Plusieurs îles se trouvant sur la trajectoire de Maria, comme Saint-Martin, se relèvent encore péniblement de l’impact d’Irma. Photo : Reuters

La tempête tropicale Maria représenterait une menace croissante contre des îles des Caraïbes déjà dévastées par l’ouragan Irma, affirme le Centre national des ouragans (NHC) des États-Unis.

Associated Press

Selon cet organisme, Maria devrait se transformer en un ouragan de grande importance. La tempête se déplace actuellement au-dessus des Îles du Vent en direction de Porto Rico, de la République dominicaine et d’Haïti.

Des avertissements d’ouragan étaient en vigueur pour ces mêmes îles qui peinent déjà à surmonter la dévastation provoquée par l’ouragan Irma, y compris Saint-Martin, Saint-Barthélemy ainsi qu’Antigua-et-Barbuda.

Dimanche matin, la tempête soufflait avec des vents de 100 km/h et se dirigeait vers le nord-ouest à une vitesse de 24 km/h.

Pendant ce temps, l’ouragan Jose, toujours présent dans l’Atlantique, poursuit son voyage vers le nord, suscitant la formation de vagues violentes et de forts courants, mais ne devrait pas toucher terre.

L’ouragan se trouve à environ 680 km au sud-est de Cap Hatteras, en Caroline du Nord, et se déplace vers le nord à raison de 13 km par heure.
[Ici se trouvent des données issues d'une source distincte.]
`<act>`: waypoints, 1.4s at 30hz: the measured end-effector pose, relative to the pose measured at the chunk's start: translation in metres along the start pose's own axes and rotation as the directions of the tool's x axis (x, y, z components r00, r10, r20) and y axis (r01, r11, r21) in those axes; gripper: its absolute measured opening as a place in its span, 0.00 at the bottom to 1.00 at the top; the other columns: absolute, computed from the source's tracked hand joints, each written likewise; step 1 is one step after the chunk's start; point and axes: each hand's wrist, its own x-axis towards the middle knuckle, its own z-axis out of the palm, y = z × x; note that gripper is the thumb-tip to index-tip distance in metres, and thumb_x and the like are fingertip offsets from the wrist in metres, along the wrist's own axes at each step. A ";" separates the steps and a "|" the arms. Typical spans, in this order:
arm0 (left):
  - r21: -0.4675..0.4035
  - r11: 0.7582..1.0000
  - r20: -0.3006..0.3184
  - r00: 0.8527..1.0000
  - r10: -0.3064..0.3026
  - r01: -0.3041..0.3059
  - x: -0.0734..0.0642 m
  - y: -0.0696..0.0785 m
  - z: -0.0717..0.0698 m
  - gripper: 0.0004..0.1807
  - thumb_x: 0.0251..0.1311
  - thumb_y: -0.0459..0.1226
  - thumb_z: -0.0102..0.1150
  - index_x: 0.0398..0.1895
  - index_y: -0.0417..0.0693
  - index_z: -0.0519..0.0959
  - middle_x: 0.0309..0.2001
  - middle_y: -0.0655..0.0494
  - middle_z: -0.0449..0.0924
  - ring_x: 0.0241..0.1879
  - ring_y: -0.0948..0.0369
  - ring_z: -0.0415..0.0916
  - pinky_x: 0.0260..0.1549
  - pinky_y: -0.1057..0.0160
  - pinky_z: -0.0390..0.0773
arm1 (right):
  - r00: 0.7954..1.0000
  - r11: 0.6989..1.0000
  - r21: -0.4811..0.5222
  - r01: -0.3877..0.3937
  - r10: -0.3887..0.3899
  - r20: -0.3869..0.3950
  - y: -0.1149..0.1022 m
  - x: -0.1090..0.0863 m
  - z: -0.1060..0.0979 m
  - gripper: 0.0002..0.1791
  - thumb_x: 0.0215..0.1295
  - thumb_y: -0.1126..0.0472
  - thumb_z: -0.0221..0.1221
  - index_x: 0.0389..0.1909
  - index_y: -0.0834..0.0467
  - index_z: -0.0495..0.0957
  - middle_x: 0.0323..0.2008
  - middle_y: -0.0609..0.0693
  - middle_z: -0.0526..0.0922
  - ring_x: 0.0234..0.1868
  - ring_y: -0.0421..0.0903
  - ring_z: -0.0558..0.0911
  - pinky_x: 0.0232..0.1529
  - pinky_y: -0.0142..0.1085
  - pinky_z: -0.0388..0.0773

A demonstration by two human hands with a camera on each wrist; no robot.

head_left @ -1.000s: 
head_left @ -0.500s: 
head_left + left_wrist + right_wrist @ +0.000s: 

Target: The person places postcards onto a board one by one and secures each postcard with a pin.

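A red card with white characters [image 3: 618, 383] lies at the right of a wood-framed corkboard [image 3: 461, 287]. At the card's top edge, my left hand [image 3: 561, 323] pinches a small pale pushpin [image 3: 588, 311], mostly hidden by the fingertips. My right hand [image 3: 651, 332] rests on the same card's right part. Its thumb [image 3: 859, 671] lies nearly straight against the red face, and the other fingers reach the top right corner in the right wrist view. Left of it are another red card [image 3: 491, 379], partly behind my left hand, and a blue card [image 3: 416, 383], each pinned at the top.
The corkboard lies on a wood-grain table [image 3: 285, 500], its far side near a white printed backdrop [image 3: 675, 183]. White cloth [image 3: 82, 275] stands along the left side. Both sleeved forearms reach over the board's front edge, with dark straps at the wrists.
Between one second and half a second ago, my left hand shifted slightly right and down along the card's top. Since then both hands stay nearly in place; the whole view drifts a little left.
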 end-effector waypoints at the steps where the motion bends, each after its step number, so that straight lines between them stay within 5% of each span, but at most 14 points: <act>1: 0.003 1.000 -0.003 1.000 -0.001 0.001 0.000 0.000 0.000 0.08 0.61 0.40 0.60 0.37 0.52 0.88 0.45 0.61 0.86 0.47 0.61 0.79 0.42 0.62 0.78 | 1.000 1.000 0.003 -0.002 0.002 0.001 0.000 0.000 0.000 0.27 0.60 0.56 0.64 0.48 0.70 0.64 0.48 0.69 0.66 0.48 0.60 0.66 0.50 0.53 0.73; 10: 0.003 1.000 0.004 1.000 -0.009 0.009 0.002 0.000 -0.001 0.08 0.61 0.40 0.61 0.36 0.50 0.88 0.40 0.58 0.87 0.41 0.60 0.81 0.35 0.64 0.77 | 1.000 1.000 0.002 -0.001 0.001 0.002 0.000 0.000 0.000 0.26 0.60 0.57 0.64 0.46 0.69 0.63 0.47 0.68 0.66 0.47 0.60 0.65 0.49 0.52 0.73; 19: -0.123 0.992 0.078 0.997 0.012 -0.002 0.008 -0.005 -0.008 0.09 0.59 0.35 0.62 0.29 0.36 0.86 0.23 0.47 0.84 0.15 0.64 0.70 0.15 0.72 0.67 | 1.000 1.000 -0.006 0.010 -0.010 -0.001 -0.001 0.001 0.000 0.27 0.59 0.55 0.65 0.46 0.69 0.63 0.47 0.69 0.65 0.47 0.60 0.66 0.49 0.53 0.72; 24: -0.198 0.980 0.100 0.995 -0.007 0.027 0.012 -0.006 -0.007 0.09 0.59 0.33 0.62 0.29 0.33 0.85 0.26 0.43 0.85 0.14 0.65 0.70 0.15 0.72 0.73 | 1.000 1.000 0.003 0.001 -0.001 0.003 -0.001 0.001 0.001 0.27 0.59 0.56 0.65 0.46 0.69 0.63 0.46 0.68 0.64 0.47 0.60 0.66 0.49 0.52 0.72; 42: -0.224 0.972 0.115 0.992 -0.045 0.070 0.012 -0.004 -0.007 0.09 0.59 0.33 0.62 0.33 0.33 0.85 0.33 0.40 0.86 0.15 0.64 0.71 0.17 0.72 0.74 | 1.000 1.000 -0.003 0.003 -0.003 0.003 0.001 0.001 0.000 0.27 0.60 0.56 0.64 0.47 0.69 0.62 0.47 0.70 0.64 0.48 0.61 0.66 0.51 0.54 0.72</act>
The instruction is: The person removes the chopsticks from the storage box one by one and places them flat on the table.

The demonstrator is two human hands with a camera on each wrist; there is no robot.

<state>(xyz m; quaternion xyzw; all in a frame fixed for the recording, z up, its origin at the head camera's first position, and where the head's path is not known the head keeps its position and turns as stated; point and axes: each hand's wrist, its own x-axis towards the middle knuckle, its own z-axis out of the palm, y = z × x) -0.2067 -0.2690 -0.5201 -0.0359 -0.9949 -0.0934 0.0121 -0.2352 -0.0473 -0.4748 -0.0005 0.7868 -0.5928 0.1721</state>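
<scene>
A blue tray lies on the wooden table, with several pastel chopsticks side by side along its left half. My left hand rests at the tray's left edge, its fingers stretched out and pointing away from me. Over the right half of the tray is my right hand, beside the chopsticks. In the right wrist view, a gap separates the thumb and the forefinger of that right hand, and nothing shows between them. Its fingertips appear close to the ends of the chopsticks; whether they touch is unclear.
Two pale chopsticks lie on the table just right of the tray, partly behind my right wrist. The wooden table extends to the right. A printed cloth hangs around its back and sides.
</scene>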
De l’autre côté du continent, la menace contre la ville mexicaine de Los Cabos, au bord du Pacifique, semblait s’amenuiser alors que la tempête tropicale Norma perd de la puissance et devrait demeurer au large des côtes.

Il y a deux semaines, cette région de la péninsule de Basse-Californie avait été frappée par une autre tempête tropicale, Lidia, qui a inondé des rues et des maisons, en plus de faire au moins quatre morts.

Le gouvernement de l’État de Basse-Californie du Sud a préparé des abris et annulé les classes prévues lundi, en plus du défilé militaire qui devait avoir lieu dans la capitale de l’État, La Paz.

Enfin, la journée de samedi a donné naissance à deux autres tempêtes tropicales : Lee est apparue dans l’Atlantique, tandis qu’Otis se formait dans le Pacifique. Aucune des deux ne menace la terre ferme.